▶ _Activity_
Please reproduce the listing below exactly, leaving out every picture.

▶ _Supplied material_
━━━━━━━━

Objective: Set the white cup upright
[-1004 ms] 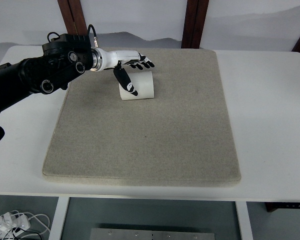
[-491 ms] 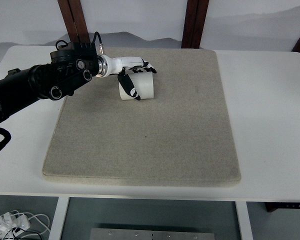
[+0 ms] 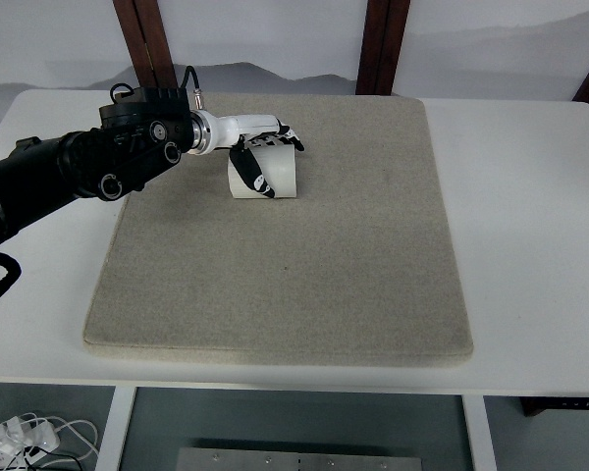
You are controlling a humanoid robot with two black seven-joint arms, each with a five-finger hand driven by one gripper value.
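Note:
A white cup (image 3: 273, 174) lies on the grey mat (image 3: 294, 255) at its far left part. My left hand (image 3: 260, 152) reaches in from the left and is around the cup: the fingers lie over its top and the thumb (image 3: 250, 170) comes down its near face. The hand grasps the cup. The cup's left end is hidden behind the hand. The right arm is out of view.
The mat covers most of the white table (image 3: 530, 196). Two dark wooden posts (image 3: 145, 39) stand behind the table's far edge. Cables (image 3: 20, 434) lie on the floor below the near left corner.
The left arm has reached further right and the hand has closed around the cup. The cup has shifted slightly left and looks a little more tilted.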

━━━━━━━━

▶ _Task solution_
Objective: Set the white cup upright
[-1004 ms] 
[-491 ms] 
[+0 ms] 
You are controlling a humanoid robot with two black seven-joint arms, each with a five-finger hand driven by one gripper value.
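Note:
A white cup (image 3: 273, 174) lies on the grey mat (image 3: 294, 255) at its far left part. My left hand (image 3: 260, 152) reaches in from the left and is around the cup: the fingers lie over its top and the thumb (image 3: 250, 170) comes down its near face. The hand grasps the cup. The cup's left end is hidden behind the hand. The right arm is out of view.
The mat covers most of the white table (image 3: 530, 196). Two dark wooden posts (image 3: 145, 39) stand behind the table's far edge. Cables (image 3: 20, 434) lie on the floor below the near left corner.
The left arm has reached further right and the hand has closed around the cup. The cup has shifted slightly left and looks a little more tilted.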

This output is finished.